_Aim of the task_:
Pull out each line of the records holding the string "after".

-- Given information follows --

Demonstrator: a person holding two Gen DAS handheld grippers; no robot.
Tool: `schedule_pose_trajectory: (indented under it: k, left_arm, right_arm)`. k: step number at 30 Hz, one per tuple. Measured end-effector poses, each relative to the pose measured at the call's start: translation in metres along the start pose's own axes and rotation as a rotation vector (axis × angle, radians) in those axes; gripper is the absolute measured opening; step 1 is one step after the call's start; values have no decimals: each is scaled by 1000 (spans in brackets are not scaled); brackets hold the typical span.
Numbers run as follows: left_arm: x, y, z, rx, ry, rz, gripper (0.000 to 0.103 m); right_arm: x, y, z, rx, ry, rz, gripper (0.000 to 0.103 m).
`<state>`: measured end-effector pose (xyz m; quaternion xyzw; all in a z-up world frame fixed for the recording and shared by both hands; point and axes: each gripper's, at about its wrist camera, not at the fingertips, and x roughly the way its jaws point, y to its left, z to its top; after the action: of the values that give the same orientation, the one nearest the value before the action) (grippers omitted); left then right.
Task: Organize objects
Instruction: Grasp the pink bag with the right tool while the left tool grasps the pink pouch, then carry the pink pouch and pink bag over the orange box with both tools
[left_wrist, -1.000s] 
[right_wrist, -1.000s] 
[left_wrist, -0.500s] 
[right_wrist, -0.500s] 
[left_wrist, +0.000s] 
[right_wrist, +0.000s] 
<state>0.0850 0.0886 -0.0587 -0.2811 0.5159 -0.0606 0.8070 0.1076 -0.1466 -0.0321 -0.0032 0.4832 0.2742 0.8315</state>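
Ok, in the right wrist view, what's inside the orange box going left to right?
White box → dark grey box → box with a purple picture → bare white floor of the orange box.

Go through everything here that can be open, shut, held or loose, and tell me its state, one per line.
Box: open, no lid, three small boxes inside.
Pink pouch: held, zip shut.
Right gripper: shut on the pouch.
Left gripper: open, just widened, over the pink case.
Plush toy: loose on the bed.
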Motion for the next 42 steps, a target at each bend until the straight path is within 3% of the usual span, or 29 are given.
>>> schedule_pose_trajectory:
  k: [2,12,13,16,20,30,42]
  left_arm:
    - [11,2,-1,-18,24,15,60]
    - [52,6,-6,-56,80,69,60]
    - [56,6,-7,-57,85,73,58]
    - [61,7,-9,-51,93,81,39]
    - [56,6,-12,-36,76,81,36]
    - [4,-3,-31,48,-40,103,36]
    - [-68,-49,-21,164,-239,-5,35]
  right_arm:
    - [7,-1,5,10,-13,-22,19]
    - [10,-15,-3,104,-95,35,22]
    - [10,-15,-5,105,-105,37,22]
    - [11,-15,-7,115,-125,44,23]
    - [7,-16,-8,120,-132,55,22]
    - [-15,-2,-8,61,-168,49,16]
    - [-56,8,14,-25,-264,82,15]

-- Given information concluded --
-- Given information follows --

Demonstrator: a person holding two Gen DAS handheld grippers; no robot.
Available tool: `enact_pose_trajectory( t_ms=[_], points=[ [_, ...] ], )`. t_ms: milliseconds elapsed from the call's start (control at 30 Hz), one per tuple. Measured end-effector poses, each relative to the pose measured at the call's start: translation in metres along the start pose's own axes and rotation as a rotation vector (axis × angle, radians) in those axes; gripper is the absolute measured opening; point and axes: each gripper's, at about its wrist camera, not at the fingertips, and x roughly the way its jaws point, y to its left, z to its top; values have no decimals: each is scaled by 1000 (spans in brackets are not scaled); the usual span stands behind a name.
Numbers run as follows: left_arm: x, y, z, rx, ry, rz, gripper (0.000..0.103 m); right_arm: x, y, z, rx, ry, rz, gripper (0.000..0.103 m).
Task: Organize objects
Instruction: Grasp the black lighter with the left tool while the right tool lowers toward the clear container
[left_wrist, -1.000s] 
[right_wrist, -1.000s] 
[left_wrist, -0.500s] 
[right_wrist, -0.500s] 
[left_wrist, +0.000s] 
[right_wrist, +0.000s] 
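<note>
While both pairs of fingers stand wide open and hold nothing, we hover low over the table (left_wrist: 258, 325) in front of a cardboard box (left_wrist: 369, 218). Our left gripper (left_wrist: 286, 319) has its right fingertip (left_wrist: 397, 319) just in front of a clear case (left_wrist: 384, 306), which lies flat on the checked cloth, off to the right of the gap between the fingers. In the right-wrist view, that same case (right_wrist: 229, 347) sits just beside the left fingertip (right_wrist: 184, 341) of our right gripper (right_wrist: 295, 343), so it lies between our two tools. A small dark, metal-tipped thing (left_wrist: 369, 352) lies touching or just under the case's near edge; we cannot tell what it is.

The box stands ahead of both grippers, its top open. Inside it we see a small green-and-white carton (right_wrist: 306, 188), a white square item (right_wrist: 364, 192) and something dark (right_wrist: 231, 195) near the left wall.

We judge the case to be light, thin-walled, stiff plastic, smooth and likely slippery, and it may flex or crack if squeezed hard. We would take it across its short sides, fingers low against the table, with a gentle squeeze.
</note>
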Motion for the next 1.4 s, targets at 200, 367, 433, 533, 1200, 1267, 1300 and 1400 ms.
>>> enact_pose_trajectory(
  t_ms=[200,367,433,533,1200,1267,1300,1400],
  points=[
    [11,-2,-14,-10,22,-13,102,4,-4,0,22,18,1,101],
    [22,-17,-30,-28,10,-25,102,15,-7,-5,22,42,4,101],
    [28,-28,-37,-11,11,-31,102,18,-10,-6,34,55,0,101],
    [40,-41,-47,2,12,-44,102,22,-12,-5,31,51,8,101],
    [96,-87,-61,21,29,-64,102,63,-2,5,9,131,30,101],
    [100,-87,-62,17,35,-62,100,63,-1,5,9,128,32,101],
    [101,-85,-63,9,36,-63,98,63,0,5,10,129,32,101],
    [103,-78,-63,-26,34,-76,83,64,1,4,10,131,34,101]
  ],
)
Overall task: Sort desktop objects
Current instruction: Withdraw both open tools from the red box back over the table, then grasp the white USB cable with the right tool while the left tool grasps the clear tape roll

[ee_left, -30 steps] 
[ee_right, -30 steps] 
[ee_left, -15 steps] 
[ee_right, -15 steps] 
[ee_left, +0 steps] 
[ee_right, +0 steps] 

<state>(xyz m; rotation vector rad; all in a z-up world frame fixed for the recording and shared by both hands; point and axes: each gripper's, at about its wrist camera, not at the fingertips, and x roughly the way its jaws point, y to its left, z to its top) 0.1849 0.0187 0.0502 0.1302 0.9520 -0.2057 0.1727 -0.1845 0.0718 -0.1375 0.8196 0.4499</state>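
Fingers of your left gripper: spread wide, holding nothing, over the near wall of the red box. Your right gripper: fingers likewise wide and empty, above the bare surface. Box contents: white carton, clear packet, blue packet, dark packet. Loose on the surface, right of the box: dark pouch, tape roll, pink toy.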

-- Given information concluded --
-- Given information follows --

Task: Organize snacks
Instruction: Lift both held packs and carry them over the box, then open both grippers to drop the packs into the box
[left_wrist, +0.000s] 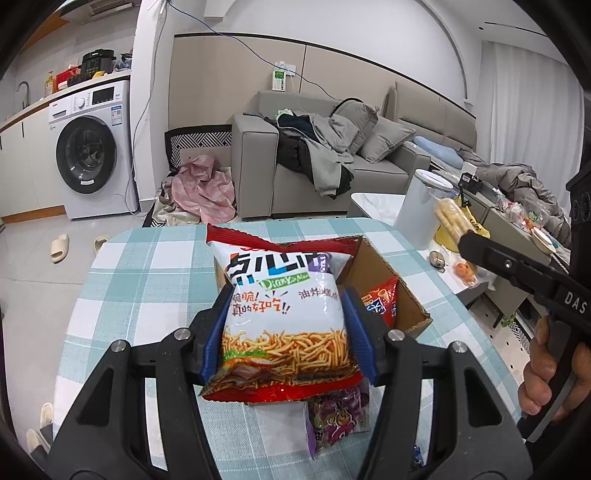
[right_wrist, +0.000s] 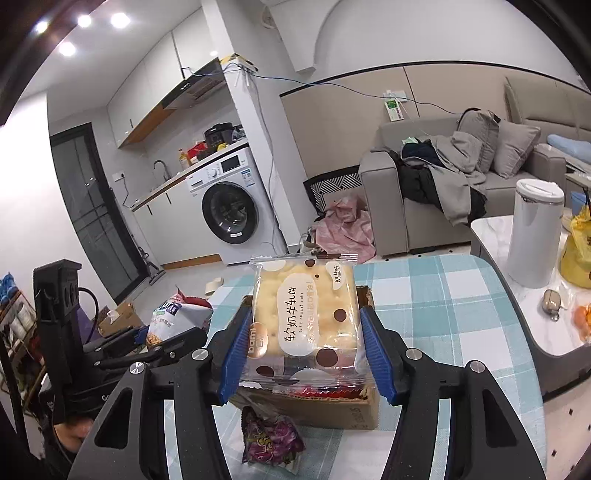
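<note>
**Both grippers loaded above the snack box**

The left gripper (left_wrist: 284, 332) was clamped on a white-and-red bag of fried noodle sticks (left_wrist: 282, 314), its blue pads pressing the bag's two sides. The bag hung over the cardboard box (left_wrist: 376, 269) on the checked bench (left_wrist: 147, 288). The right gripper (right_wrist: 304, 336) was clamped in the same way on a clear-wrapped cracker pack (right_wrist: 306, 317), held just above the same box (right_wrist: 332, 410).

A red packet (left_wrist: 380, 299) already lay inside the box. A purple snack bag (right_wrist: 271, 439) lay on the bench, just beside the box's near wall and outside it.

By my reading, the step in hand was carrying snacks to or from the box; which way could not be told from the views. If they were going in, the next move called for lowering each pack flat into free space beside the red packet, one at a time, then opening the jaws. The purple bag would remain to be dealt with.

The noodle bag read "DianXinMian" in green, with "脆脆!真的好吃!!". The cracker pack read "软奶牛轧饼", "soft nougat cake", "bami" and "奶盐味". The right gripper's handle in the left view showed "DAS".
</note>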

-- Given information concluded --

_Response to the task_:
Tool: `schedule_pose_trajectory: (indented under it: k, left_arm, right_arm)`. k: step number at 30 Hz, one per tuple. Measured end-effector poses, each relative to the pose measured at the call's start: translation in metres along the start pose's own axes and rotation as a rotation vector (axis × angle, radians) in those axes; gripper is the absolute measured opening; step 1 is one step after the call's start; values have no decimals: each is scaled by 1000 (spans in brackets are not scaled); brackets hold the typical span.
`<state>`: measured end-effector pose (xyz m; quaternion xyzw; all in a z-up world frame fixed for the recording and shared by both hands; point and axes: each gripper's, at about its wrist camera, not at the fingertips, and x roughly the way its jaws point, y to its left, z to its top; after the action: of the values that give the same orientation, the one nearest the value before the action) (grippers omitted); left then right.

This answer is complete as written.